Fund IX was oversubscribed with approximately $ 2.3 billion in commitments, above its original ceiling of $ 2.0 billion, and received strong support from existing investors and significant participation from new investors, including global banks and Insurance companies, pension plans, family offices and high net worth individuals. The fund has also co-invested a total of $ 265 million in equity, resulting in total investable equity of approximately $ 2.6 billion for the strategy. Fund IX marks the company’s largest fundraiser to date and is a significant increase over the $ 1.3 billion pledges raised for the previous fund.

The fund focuses on diversified value-add investment and development opportunities in multiple property types in major US markets. Today these possibilities exist mainly in industrial and multi-family houses as well as in special sectors such as prefabricated houses, comfort and gas, self-storage and student dormitories. The fund was fully launched during the Covid-19 pandemic and began investing during this challenging time as well. To date, more than 63% of the fund’s capital has been invested in 62 investments, primarily in the high-growth regions of the Southwest, Southeast and Mountains of the United States

“We appreciate the trust our investment partners have in the continued ability of our team to deliver results to them,” said Michael Levy, CEO of Crow Holdings. “This successful degree shows recognition for our company’s long-standing track record, real estate expertise and, in particular, for our early recognition of the considerable tailwind behind the demand for logistics and e-commerce, the changing population demographics and changing housing preferences as an integral part of our differentiated investment strategy . ”
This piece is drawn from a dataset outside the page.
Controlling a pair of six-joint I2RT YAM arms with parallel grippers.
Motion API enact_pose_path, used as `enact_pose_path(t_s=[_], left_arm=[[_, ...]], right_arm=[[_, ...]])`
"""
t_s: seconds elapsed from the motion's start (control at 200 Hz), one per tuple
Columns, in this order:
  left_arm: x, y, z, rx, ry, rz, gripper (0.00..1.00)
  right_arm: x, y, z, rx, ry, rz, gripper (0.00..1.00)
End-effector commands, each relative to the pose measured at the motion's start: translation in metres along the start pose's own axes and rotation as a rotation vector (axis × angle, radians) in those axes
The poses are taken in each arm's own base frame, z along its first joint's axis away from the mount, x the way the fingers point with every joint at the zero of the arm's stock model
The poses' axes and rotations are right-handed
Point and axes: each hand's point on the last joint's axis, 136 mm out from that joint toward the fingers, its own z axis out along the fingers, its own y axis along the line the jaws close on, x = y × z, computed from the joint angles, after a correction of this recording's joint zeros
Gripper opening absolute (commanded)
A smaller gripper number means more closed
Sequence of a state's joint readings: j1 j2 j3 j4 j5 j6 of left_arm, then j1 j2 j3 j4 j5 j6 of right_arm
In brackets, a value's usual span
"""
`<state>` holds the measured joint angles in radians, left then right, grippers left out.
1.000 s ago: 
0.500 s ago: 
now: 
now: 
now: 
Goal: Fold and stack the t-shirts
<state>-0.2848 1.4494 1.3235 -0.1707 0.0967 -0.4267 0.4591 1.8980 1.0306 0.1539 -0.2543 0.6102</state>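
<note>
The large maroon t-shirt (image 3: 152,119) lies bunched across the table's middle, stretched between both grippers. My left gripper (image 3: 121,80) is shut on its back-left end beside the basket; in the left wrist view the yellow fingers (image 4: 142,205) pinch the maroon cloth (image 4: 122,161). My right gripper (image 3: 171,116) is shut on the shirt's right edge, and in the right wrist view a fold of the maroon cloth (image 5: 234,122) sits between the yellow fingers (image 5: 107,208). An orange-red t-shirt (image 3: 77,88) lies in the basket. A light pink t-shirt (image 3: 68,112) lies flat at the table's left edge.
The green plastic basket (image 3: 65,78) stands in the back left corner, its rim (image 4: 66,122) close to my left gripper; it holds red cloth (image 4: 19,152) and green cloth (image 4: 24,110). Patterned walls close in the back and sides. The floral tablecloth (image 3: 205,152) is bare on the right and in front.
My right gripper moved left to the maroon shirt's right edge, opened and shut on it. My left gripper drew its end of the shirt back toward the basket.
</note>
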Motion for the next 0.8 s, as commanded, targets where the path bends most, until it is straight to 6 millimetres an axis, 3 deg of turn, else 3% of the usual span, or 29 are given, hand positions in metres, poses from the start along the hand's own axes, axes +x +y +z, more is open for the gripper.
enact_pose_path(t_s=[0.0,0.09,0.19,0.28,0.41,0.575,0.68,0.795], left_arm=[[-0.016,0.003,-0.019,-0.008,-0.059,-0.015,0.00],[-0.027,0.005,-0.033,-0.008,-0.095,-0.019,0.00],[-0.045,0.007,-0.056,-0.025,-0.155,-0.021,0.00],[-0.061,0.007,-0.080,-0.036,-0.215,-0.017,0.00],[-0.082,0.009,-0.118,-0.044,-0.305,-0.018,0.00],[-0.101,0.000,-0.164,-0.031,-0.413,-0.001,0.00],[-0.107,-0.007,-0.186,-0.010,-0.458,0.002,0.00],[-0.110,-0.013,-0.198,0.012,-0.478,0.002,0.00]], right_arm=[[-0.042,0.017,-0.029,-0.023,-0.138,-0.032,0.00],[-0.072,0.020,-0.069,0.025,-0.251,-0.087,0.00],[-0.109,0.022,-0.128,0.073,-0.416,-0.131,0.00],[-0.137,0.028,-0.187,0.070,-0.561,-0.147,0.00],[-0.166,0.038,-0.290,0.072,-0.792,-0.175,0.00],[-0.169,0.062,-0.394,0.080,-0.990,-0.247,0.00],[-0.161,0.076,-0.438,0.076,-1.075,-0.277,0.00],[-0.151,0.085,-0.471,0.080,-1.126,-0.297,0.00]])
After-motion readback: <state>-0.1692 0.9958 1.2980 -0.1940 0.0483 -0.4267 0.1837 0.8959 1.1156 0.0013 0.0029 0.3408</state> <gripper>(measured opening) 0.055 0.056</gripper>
“With more than 63% of the capital employed in Fund IX, we are already achieving strong investment results, including the repatriation of capital at the beginning of the fund’s life cycle through rapid realizations. This achievement is recognition of the team who have worked hard during this unprecedented and challenging time to continue fulfilling our commitment to all partners, ”said Bob McClain, CEO of Crow Holdings Capital. “We believe that our pipeline – particularly in the industrial, multi-family and specialty sectors – will continue to offer attractive opportunities to grow results throughout the life of the fund.”

Hodes Weill Securities, LLC acted as placement agent for Fund IX.

About Crow Holdings

Crow Holdings is a leading national real estate investment and development company with 70 years of operations and $ 21 billion in assets under management. With a strong track record across property types and market cycles, Crow Holdings pursues unique investment opportunities through a range of strategies and risk-return profiles, creating value for its investors, partners and communities. Operating out of 17 offices in the United States, Crow Holdings has extensive industry reach with expertise in multi-family, industrial, office and specialty sectors and has developed or acquired more than 225 million square feet. Our core principles of partnership, collaboration and reconciliation of interests remain central to Crow Holdings today. More information is available at www.crowholdings.com.